OT: L' Apollonide (Souvenirs de la maison close)
DRAMA: F, 2010
Regie: Bertrand Bonello
Darsteller: Hafsia Herzi, Adele Haenel, Jasmine Trinca,
Das L'Apollonide: Ein sogenanntes Amüsier-Lokal in Paris, kurz vor dem Anbruch des 20. Jahrhunderts. Hier treffen sich die Spitzen der Gesellschaft. Man übt sich in der Kunst des Smalltalks, badet in Champagner und geht irgendwann mit den Schönen der Nacht aufs Zimmer. Doch manche der ach-so kultivierten Freier entpuppen sich nicht nur als ausgesprochene Ungustln, sondern als gefährliche Irre. Und langsam, ganz langsam, bricht der Horror ein in die glamouröse Oberflächenwelt des Luxus-Bordells ...
Täusch ich mich, oder gibt es in unseren Kinos einen Trend zum künstlerisch wertvollen Hurenfilm? In TAG UND NACHT versuchten zwei Wiener Studentinnen als Escort-Girls. In DAS BESSERE LEBEN waren zwei Pariser Studentinnen und Teilzeit-Callgirls auf der Suche nach selbigem. Der stets unberechenbare Michael Glawogger zog für WHORES' GLORY durch Bordelle in Asien und Mittelamerika, und der kleine australische Thriller SLEEPING BEAUTY schickte eine sich prostituierende Studentin (schon wieder!) in ein unheimliches Albtraum-Szenario irgendwo zwischen Michael Haneke und Marquis de Sade.
Der jüngste Beitrag zur Arthouse-Hurenfilmwelle stammt vom Bertrand Bonello, ein, wie man so schön sagt, "junger Wilder des französischen Kinos" (Zitat Kurier). Okay, für einen jungen Wilden schrammt der Film stellenweise doch recht hart an der Grenze zur Altherren-Phantasie vorbei. Aber das nur nebenbei, für den Fall, dass jemand zwanghaft nach Kritikpunkten suchen sollte.
Denn des HAUS DER SÜNDE ist eine filmisch ausgesprochen ansprechende Angelegenheit geworden. Mit opulentem Ausstattungspomp und einem Detailreichtum, der jedem Kostümfilm zur Ehre gereicht, ist Bonellos Film nichts weniger als eine Augenweide. Zeigefreudig sind die Franzosen bekanntlich sowieso - wobei in den zahlreichen Nacktszenen vor allem Biberfreunde auf ihre Kosten kommen. Eigentlich logisch für einen Film, der um die Jahrhundertwende spielt. Und an dieser Stelle einen lieben Gruß an den werten Kollegen Johannes ;-)

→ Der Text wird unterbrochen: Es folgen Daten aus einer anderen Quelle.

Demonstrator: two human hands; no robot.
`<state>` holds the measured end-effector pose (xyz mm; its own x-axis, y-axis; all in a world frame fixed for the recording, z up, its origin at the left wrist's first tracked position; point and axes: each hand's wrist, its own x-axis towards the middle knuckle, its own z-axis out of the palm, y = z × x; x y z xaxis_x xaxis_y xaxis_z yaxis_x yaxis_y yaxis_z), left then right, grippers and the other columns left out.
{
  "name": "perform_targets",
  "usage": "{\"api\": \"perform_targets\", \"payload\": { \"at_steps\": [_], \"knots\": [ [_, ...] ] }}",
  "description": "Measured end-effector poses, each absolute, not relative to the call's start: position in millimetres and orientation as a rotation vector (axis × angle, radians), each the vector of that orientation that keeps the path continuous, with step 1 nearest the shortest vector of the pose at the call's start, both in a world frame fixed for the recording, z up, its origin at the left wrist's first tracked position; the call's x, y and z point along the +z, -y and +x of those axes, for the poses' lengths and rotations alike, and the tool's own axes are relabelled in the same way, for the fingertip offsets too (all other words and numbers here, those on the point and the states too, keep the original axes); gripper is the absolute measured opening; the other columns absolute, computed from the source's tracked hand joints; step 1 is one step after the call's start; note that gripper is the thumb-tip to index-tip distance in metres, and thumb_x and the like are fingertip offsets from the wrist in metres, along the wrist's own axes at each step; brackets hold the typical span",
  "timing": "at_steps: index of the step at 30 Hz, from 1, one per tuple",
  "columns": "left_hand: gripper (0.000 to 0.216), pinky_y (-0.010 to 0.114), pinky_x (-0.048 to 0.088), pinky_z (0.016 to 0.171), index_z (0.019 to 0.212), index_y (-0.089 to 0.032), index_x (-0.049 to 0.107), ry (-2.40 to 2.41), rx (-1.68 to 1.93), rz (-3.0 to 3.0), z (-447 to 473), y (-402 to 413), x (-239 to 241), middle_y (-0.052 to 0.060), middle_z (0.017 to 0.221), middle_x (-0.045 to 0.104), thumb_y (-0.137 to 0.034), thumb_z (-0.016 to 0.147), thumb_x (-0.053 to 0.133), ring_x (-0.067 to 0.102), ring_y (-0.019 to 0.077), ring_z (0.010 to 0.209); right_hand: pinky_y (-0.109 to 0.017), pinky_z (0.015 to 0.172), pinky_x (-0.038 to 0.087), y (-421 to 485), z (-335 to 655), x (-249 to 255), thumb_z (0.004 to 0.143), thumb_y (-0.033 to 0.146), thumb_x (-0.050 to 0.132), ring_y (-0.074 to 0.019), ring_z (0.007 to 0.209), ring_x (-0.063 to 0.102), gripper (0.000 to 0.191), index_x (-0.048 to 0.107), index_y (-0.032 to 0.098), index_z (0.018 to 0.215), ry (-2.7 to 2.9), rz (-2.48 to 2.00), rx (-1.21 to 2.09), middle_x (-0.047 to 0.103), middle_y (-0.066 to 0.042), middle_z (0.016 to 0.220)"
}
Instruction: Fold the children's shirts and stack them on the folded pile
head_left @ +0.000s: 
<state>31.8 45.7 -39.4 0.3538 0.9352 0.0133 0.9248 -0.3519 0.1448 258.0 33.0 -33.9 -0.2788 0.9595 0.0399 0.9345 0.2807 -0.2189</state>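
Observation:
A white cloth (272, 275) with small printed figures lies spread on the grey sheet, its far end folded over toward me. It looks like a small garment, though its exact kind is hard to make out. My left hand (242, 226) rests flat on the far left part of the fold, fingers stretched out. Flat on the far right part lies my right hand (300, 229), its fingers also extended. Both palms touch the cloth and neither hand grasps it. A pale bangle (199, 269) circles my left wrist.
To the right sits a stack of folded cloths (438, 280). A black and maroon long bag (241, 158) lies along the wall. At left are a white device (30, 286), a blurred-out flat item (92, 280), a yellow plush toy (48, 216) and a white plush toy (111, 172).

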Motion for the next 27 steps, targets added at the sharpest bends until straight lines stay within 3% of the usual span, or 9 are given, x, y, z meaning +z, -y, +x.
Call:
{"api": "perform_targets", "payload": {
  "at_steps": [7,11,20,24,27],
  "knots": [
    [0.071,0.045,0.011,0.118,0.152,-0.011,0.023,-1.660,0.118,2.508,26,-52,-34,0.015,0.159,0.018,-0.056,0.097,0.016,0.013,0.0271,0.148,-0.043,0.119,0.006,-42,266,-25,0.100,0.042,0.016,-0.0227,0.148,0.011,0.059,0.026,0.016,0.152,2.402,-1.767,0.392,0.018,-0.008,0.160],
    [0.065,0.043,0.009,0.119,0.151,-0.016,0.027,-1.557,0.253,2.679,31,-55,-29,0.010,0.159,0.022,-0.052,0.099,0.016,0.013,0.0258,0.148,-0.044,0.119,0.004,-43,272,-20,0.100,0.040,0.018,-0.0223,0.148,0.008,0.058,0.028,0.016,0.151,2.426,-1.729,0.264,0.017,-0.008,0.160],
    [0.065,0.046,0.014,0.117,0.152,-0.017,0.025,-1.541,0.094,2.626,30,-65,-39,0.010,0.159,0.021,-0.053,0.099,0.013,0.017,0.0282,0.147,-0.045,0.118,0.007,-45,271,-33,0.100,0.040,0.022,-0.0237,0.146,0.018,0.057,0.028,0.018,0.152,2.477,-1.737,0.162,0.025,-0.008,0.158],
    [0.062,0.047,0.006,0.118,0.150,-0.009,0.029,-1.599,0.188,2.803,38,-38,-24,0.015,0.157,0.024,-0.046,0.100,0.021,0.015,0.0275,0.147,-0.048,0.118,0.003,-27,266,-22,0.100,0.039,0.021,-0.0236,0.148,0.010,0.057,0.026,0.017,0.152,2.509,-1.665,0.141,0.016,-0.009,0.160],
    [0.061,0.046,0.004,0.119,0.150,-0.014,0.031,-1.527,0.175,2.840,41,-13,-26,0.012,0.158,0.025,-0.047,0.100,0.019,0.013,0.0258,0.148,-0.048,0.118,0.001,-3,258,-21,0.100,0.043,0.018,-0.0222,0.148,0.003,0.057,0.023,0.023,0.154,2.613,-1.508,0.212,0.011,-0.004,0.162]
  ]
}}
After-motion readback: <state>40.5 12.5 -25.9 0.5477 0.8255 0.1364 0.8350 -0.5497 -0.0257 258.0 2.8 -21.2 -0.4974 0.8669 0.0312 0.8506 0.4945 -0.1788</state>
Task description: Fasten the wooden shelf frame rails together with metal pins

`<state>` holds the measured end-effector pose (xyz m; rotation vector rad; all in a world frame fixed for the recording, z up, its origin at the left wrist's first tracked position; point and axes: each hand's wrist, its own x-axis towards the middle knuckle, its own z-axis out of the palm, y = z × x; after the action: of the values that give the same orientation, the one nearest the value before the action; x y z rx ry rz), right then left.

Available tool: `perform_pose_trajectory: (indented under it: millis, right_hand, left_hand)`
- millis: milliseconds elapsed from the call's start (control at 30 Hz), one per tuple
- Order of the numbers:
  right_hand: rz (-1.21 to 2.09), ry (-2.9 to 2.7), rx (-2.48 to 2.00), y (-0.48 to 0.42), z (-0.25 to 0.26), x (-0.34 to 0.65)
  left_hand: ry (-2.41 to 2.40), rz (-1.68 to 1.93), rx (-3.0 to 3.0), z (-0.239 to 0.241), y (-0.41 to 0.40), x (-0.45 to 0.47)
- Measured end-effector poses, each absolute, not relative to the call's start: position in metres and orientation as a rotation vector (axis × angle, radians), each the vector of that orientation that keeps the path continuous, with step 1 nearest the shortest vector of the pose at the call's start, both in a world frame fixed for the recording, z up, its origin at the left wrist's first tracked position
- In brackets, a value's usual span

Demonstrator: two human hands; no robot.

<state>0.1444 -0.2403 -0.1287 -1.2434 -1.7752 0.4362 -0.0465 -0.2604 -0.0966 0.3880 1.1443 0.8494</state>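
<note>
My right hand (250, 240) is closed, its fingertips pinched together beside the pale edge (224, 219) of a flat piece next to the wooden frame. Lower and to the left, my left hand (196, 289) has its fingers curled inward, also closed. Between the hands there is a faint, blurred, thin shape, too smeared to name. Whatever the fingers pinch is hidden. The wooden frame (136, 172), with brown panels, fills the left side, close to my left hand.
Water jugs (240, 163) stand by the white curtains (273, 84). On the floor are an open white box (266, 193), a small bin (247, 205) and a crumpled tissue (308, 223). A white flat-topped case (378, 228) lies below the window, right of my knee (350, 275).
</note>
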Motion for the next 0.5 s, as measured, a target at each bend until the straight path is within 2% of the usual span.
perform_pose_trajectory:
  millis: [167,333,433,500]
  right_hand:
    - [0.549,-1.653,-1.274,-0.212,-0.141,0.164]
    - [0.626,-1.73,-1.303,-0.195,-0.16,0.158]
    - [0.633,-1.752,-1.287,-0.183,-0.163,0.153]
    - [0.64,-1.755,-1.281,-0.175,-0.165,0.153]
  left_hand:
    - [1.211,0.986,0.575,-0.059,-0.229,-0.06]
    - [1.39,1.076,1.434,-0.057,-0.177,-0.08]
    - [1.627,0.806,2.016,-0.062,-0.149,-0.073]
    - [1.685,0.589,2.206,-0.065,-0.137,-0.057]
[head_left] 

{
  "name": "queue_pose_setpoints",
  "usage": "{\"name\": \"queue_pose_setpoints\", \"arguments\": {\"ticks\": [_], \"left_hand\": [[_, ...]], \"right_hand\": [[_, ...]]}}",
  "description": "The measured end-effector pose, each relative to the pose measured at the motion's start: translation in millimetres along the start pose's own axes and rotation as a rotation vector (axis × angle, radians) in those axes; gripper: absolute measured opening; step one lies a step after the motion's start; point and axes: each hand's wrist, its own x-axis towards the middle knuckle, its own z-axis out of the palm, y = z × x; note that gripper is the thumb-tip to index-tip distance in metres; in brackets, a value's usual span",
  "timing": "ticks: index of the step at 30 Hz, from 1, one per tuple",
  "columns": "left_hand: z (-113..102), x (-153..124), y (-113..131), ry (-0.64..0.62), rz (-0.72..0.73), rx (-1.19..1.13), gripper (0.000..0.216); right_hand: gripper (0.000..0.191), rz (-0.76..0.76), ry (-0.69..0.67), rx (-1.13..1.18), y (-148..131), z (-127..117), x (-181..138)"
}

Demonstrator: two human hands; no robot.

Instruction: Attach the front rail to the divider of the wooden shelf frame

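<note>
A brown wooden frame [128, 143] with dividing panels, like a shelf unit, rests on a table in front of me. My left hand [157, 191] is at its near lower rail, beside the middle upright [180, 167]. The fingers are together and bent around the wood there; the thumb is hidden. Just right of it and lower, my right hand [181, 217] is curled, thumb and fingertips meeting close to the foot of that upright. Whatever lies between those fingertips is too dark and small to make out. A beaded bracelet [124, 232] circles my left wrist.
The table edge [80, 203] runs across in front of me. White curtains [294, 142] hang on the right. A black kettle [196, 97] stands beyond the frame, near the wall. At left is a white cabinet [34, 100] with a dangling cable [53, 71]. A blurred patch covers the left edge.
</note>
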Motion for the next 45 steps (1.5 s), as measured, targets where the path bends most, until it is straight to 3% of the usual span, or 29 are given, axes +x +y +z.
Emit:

Selbstredend haben wir es hier aber nicht mit einem Sexploitation-Reißer zu tun, sondern mit filmischer Hochkultur. Spekulative oder voyeuristische Ausbeutung seines Themas wird der Regisseur wohl wütend von sich weisen.
Wer sucht, kann auch in Sachen kapitalismuskritischem Subtext fündig werden: Zwischen Opium-Rauchschwaden und Champagner-Bad wird schnell klar, welches Spiel hier gespielt wird. Im Nobelbordell verkehren die Reichen und Mächtigen mit den Ärmsten und Entrechteten. Der dekadente Luxus gehört den Freiern. Die Damen (allesamt aus unteren gesellschaftlichen Schichten) sind mittellos und hoch verschuldet.
Dass sie dennoch kultiviert wie Literaturnobelpreisträgerinnen parlieren, mag als atmosphärische Überhöhung durchgehen. Wie überhaupt Atmosphäre mit großem A geschrieben wird in dieser Ausstattungsorgie von einem Film.
Dass das Geschehen im Haus der Sünde nicht unbedingt auf ein Happy End zusteuert, war abzusehen. Dass der Horror schleichend - nein, eher mit einem heftigen, an dieser Stelle wirklich unerwarteten Schock-Moment - Einzug in die dekadente Scheinwelt des Luxus-Bordells hält, ebenso. Der Schluss-Moment - keine Angst, keine Spoiler hier - mag ein krasser Stilbruch sein. Aber konsequent ist er, das muss man ihm lassen.
Vom Leben, Lieben, Leiden und Sterben im Freudenhaus: Der junge französische Filmemacher Bertrand Bonello entwirft ein bildgewaltiges Sittengemälde eines untergehenden Bordell-Betriebs kurz vor der Jahrhundertwende. Das ist genauso erotisch wie melancholisch und stellenweise durchaus verstörend bis schockierend. Zupackendes, sehr heutiges Kino in klassisch-opulenter Verpackung.